Por NACHO CABANA
“Has escondido todo el mal que llevas dentro detrás de pensamientos positivos” le recrimina Clàudia (Laia Marull) a Roger (Pablo Derqui) en un momento de La danza de la venganza, el nuevo texto de Jordi Casanovas que hasta el 31 de marzo se representa en La Villaroel de Barcelona.
¿Qué hay agazapado detrás de lo que decimos y creemos que somos? ¿Es posible mantener siempre oculto y bajo control el yo que no queremos ver? ¿O éste acaba siempre, si no saliendo a la superficie por completo, sí condicionando las decisiones y conductas que, con el paso de los años configuran nuestras relaciones sentimentales? ¿Cada miembro de una pareja retroalimenta el monstruo que el otro lleva dentro sin poder evitarlo?
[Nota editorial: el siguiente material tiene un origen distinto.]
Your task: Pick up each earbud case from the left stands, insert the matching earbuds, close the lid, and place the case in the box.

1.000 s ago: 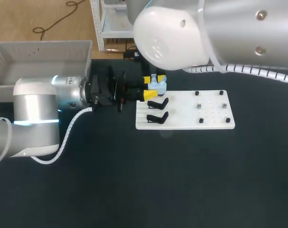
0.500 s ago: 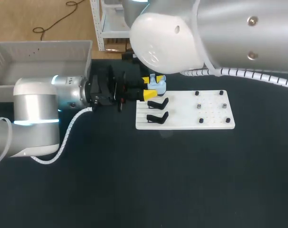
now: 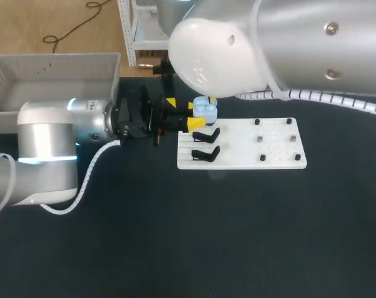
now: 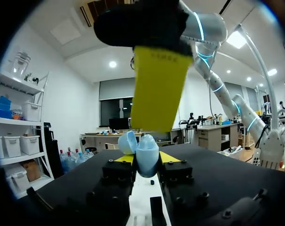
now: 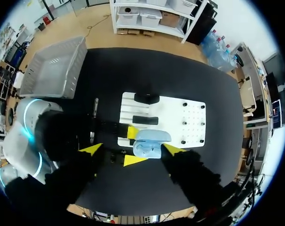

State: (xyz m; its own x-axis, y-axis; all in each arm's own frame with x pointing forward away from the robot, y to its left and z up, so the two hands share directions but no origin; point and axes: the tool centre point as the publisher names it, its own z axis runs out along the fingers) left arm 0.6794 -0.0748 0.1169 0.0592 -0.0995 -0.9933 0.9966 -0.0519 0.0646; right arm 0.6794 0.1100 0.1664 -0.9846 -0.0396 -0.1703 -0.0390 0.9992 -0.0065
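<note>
1. My left gripper [image 3: 193,115] is clamped on the pale blue earbud case [image 3: 205,109], one yellow tip pressed against each side.
2. The case's lid stands open.
3. The case is at the left end of the white board [image 3: 250,155], just beyond two black stands [image 3: 205,134].
4. My right gripper [image 5: 132,149] hangs above the case, fingers spread wide, touching nothing.
5. The grey box [image 3: 51,68] sits well apart, at my left.

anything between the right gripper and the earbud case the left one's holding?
Nothing visible. In the right wrist view the earbud case, lid open, lies straight ahead of the open right gripper. The only other thing there is the left gripper, which clamps the case from two sides and leaves its top bare.
</note>
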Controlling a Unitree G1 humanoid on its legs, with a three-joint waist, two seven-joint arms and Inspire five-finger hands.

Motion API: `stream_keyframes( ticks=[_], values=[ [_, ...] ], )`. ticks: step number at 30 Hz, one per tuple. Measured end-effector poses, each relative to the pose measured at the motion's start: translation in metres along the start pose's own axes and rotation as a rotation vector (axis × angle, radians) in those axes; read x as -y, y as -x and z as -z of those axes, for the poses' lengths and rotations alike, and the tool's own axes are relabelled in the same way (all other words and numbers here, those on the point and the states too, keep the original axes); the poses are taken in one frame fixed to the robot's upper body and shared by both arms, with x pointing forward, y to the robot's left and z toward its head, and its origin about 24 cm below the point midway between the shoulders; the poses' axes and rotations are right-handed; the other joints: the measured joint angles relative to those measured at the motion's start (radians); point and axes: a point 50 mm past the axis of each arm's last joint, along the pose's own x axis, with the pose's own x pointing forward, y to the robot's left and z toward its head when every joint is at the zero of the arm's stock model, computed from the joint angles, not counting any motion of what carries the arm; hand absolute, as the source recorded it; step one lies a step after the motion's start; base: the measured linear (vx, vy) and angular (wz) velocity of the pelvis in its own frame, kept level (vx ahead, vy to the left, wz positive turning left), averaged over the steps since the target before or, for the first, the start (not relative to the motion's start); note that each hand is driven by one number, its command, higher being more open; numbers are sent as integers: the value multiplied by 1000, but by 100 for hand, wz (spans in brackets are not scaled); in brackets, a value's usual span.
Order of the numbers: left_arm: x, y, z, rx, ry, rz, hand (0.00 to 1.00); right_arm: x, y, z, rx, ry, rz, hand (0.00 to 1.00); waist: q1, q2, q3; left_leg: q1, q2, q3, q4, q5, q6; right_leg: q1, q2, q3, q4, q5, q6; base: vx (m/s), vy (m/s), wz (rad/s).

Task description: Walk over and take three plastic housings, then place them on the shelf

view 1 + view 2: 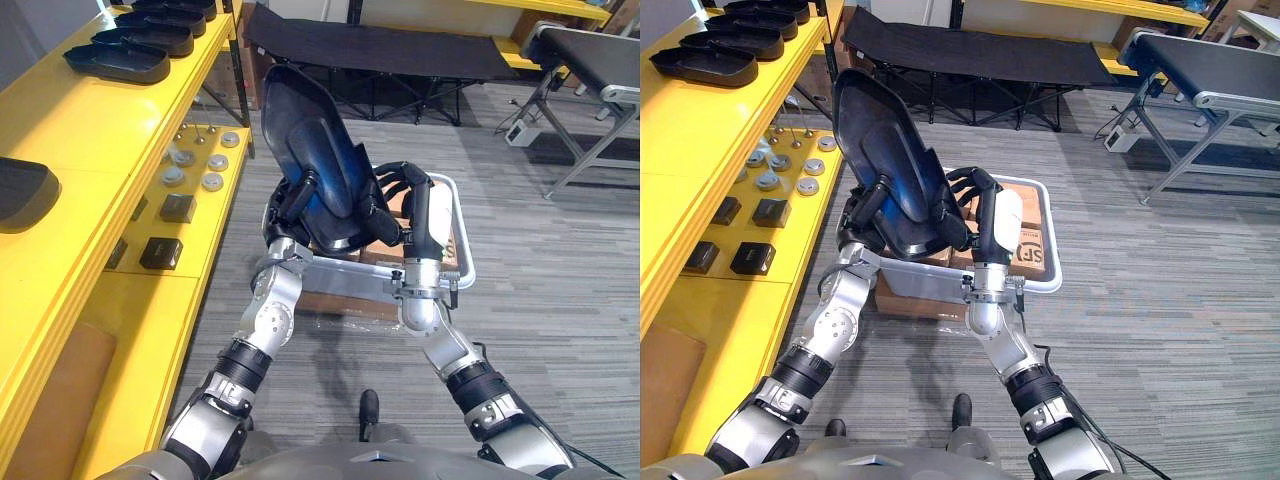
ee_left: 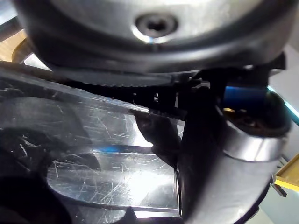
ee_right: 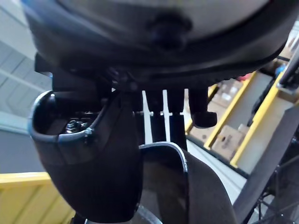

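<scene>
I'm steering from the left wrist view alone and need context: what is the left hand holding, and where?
Observer: The left hand grips one edge of a dark plastic housing, held on end above a white bin.
Operator: Is the right hand helping?
Observer: Yes, the right hand has its fingers curled on the opposite edge.
Operator: Any housings shelved already?
Observer: Several shelved housings lie in a row on the yellow shelf, at the robot's left.

The robot's left arm (image 1: 268, 315) and right arm (image 1: 432, 328) come up bent at the elbow, forearms upright and close together, the left hand (image 1: 298, 192) and right hand (image 1: 405, 192) each curling dark fingers round a lower side of the plastic housing (image 1: 310, 115) held upright between them.
</scene>
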Motion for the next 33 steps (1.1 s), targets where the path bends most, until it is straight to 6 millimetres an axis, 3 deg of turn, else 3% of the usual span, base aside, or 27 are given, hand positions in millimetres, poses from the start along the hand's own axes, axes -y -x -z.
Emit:
stream_keyframes(
  ticks=[4,10,13,17,20,24,28,33],
  values=[
    [12,4,8,-18,-61,74,0,-4,3,0,-21,-31,-34,100,2,0,0,0,0,0,1,0,0,0,0,0,0,0,-1,0,0,0],
    [29,8,-5,88,-238,153,0,-2,4,-8,-46,-135,-10,100,-2,1,0,-1,0,8,1,-1,-1,-8,1,7,0,0,-1,0,0,-4],
    [42,14,-15,201,-349,174,0,6,-6,-24,-17,-235,13,100,-2,1,0,0,1,8,1,-2,-1,-7,1,7,0,0,-1,0,0,0],
    [46,35,-26,443,-534,112,0,19,-13,-53,64,-375,-6,100,1,3,-2,12,1,24,2,-11,-1,-4,2,17,0,-1,-2,5,5,-8],
    [37,40,-37,590,-656,-15,0,29,-4,-52,-1,-527,-30,100,0,4,-4,30,1,32,2,-17,0,7,2,22,0,-10,-7,10,20,-8],
    [15,47,-52,726,-769,-207,0,51,10,-34,-118,-667,-5,100,-9,12,-13,33,1,44,1,-23,-1,3,2,33,0,-22,-3,7,15,-8],
    [-6,53,-54,729,-836,-324,0,57,20,-25,-138,-755,-94,100,-26,26,-32,33,8,56,0,-30,-3,-4,8,42,0,-24,-4,32,16,-9],
    [-22,59,-51,684,-858,-360,0,59,32,-36,-89,-914,-199,100,-29,35,-49,37,26,75,1,-39,-12,-11,28,57,0,-18,-3,43,4,-10]
  ],
)
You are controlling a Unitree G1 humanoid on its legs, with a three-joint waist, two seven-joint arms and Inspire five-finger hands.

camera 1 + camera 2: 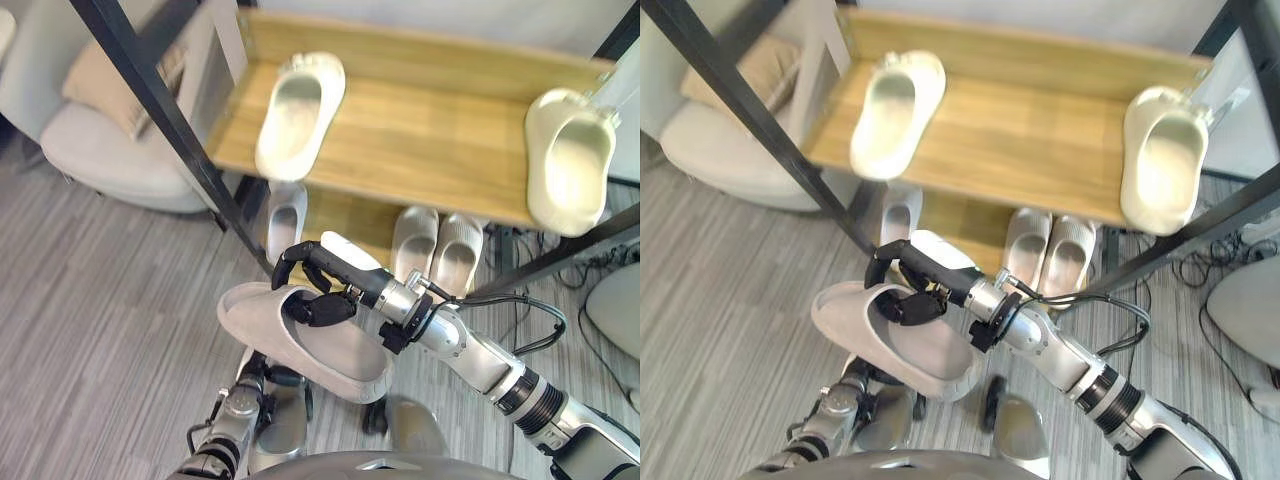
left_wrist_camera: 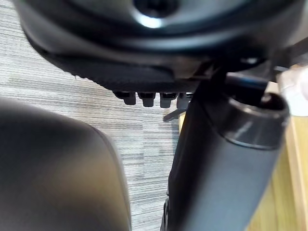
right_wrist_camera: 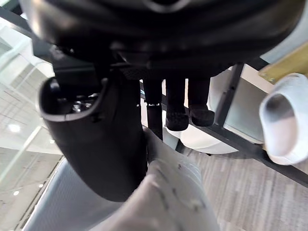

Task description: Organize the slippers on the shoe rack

Sea la locura o la violencia lo que intentamos mantener atado… ¿se transmiten estas a los hijos en una cadena que solo se rompe con la destrucción?
De todo esto habla Casanovas en un texto construido con precisión y dialogado con brillantez. No hay pretensión alguna de originalidad ni de ruptura formal. Como en las grandes obras de Mamet, Casanovas alterna la culpabilidad según lo reclama el arco evolutivo de los personajes. Aunque la mayor parte del tiempo, la responsabilidad del drama parece tenerla la conducta de Roger, son las autojustificaciones de éste las que van haciendo brotar lo que de detonante en el drama ha tenido Clàudia hasta que es esta quien desencadena la tragedia final; un doble giro en la historia digno de las temporadas buenas de House of cards.
Pablo Derqui permanece arriba desde el principio al final de la obra; modulando y matizando su interpretación desde el borde mismo del abismo a cuya llamada finalmente sucumbirá. Tenso y nervioso, su Roger genera inicialmente tanto rechazo (por ególatra y controlador) como empatía suscita su exesposa (por sacrificada y víctima) hasta que poco a poco nos vamos dando cuenta de que debajo de la autoindulgencia del varón late algo de verdad.
Laia Marull modula su Clàudia a partir de un arco emocional más amplio; del reproche coyuntural y conyugal pasa con soltura (a veces rápidamente, a veces con largos silencios) a la puñalada dialéctica primero pasiva y luego descarnada para acabar en la locura.
Extraordinario el trabajo de ambos actores como acertadísima es la dirección de Pere Riera que transforma en movimiento el duelo de venganzas y reproches que ofrece el texto. La mayor parte de la representación Roger y Clàudia permanecen alejados el uno del otro; se mueven por el decorado rectangular procurando no estar muy cerca para que los (contados) momentos en que se encuentran a una distancia íntima sean tan significativos como violentos.
La escenografía de Sebastià Brosa apuesta por colocar el escenario en el centro del teatro, con gradas a un lado y a otro, subrayando doblemente la posición vouyerista del espectador (no solo estamos viendo la implosión de una pareja que un día se pensó feliz para siempre sino también a otros espectadores como nosotros observándoles) y dándole al espectáculo un cierto toque pornográfico. Lástima que la visibilidad del rincón del decorado donde tiene lugar el final de la obra quede parcialmente oculto a ojos de los espectadores de una de las gradas por culpa de unos bancos utilizados previamente por los personajes pero que podrían haber estado perfectamente ubicados en otro lugar.
Convencional (como debe ser) el vestuario de Berta Riera y tan eficaces como discretos tanto los giros al rojo en la iluminación de Sylvia Kuchinov como el espacio sonoro ideado por Jordi Bonet.
La dansa de la venjança es una obra a evitar tanto en una primera cita como en una situación de crisi marital; un espectáculo excelente en el que lo único obvio es su título.